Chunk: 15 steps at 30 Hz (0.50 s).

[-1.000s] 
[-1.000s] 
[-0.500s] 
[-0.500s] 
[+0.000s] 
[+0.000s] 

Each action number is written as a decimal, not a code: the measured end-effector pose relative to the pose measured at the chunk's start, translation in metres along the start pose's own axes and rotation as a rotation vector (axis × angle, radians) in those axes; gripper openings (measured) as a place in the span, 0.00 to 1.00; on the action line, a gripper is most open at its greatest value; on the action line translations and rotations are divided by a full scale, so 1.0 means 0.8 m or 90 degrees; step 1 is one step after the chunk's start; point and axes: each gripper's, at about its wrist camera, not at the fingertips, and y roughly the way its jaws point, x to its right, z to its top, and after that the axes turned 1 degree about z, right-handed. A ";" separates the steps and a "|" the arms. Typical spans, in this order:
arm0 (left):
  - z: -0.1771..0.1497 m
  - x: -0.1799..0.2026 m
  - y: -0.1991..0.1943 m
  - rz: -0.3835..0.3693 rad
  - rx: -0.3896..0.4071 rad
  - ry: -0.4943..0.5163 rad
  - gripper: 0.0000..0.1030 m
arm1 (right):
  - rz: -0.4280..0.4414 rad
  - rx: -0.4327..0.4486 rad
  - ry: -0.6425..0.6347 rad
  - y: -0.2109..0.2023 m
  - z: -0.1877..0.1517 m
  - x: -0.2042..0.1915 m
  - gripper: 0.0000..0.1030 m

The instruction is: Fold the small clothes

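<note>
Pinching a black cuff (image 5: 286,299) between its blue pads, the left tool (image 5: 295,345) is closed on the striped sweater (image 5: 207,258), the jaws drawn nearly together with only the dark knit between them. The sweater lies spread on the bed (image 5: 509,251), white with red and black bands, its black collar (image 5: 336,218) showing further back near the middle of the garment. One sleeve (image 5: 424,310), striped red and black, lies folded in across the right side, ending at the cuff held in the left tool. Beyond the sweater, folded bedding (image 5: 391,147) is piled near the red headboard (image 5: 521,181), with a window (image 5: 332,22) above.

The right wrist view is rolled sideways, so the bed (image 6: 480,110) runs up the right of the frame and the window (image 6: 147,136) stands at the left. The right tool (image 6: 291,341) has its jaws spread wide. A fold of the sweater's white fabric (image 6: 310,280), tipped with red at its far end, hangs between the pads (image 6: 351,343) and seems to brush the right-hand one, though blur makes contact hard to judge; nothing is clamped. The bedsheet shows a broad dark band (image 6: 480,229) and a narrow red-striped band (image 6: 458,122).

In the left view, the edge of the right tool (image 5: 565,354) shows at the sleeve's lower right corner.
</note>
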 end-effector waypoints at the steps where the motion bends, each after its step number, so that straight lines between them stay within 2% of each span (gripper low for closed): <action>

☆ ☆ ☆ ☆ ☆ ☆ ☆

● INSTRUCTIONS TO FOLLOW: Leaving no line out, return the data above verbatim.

● RESULT OF THIS EXERCISE:
Chunk: 15 steps at 30 Hz (0.50 s).

[-1.000s] 
[-1.000s] 
[-0.500s] 
[-0.500s] 
[+0.000s] 
[+0.000s] 

Each action number is written as a decimal, not a code: the measured end-effector pose relative to the pose measured at the chunk's start, translation in metres along the start pose's own axes and rotation as a rotation vector (axis × angle, radians) in those axes; gripper openings (measured) as a place in the span, 0.00 to 1.00; on the action line, a gripper is most open at its greatest value; on the action line translations and rotations are divided by a full scale, so 1.0 means 0.8 m or 90 degrees; step 1 is one step after the chunk's start; point and axes: each gripper's, at about its wrist camera, not at the fingertips, and y roughly the way its jaws point, x to its right, z to its top, and after that the axes turned 1 degree about z, right-handed. A ";" separates the steps and a "|" the arms. Typical spans, in this order:
arm0 (left):
  - z: -0.1771..0.1497 m
  - x: -0.1799..0.2026 m
  - y: -0.1991..0.1943 m
  - rz: -0.3835..0.3693 rad
  - rx: -0.3896..0.4071 rad
  - ry: -0.4943..0.5163 rad
  - gripper: 0.0000..0.1030 m
arm1 (right):
  - rz: -0.4280..0.4414 rad
  - rx: -0.4327..0.4486 rad
  - ry: -0.6425..0.6347 rad
  - y: -0.2109..0.2023 m
  - z: -0.1877..0.1517 m
  - x: -0.2042..0.1915 m
  - gripper: 0.0000..0.1030 m

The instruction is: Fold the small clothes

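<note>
Pinching a black cuff (image 5: 286,299) between its blue pads, the left tool (image 5: 295,345) is closed on the striped sweater (image 5: 207,258), the jaws drawn nearly together with only the dark knit between them. The sweater lies spread on the bed (image 5: 509,251), white with red and black bands, its black collar (image 5: 336,218) showing further back near the middle of the garment. One sleeve (image 5: 424,310), striped red and black, lies folded in across the right side, ending at the cuff held in the left tool. Beyond the sweater, folded bedding (image 5: 391,147) is piled near the red headboard (image 5: 521,181), with a window (image 5: 332,22) above.

The right wrist view is rolled sideways, so the bed (image 6: 480,110) runs up the right of the frame and the window (image 6: 147,136) stands at the left. The right tool (image 6: 291,341) has its jaws spread wide. A fold of the sweater's white fabric (image 6: 310,280), tipped with red at its far end, hangs between the pads (image 6: 351,343) and seems to brush the right-hand one, though blur makes contact hard to judge; nothing is clamped. The bedsheet shows a broad dark band (image 6: 480,229) and a narrow red-striped band (image 6: 458,122).

In the left view, the edge of the right tool (image 5: 565,354) shows at the sleeve's lower right corner.
</note>
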 end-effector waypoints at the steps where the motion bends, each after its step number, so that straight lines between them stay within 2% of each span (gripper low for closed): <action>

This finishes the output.